_WHAT TO WORK ON_: An exact, complete printout of the listing is wanted, minus its images.

_THE DATA_:
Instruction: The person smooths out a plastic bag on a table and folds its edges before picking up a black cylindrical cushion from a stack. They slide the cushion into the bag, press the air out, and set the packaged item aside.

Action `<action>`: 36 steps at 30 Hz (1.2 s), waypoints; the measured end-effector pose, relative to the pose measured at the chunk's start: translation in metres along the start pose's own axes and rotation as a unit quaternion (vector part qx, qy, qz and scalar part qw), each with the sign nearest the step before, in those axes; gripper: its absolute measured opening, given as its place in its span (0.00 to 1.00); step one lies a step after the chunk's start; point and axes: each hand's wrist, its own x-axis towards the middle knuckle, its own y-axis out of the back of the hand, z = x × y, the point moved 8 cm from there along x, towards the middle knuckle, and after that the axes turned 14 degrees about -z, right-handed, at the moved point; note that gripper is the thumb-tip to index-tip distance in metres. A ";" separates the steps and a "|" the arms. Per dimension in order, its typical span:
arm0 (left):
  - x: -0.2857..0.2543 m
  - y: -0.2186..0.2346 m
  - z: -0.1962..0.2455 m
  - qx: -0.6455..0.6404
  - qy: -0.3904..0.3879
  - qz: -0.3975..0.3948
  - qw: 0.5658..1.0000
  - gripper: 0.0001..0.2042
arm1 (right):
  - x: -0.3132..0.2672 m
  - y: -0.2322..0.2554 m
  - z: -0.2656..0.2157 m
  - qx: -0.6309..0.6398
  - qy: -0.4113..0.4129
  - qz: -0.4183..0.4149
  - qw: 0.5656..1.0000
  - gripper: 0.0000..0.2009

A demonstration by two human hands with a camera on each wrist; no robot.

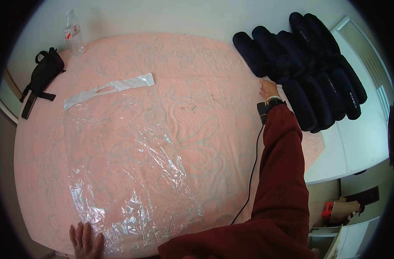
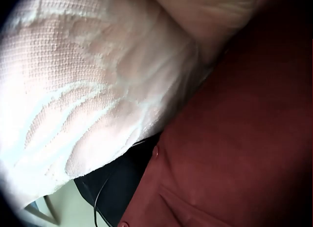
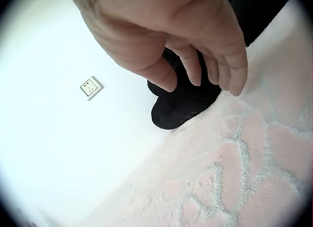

_RESPONSE BELOW_:
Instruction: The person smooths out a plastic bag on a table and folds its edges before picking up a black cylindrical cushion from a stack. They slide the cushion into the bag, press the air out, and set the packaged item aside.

Action `<action>`: 36 steps at 30 Hz (1.2 s), waypoints; the measured end-effector pose, relative to the pose measured at the chunk's start: translation in metres along the start pose's own axes and rotation as a unit quaternion (vector part qx, qy, qz and scalar part qw), each with the sign nearest the step before, in those axes; gripper: its absolute measured opening, given as its place in its span (0.00 to 1.00); step one lies a step after the chunk's start; point and axes: each hand's wrist, its own x-axis towards the middle knuckle, its own y-axis out of the back of the hand, z = x × y, the point moved 8 cm from there along x, towards the middle knuckle, and after that the axes turned 14 degrees about -z, right-handed, at the moved point; note that gripper is the thumb-tip to index-tip distance in metres. A ";" separates the steps and a "|" the arms. Per dimension in order, its typical span:
arm0 (left):
  - x: -0.2857..0.2543 m
  - y: -0.2186..0.2346 m
  - z: -0.1962..0.2455 m
  - qx: -0.6455..0.6404
  - qy: -0.3904..0.3879
  - qz: -0.3975..0.3948
  - qw: 0.5658..1.0000
  - gripper: 0.0001..0.2042
arm1 (right):
  - x: -0.3132..0.2672 m
  - y: -0.2322..0.2554 m
  - z: -0.2656..0.2157 m
  - qx: -0.6309..0.6398
  - qy: -0.4113..0.4129
  - qz: -0.4183..0.4149
  - qw: 0.5656..1.0000
  - gripper: 0.0000..0.2009

A demonstration by two human hands with a camera on each wrist; no robot.

Nothing remains to be added to this answer.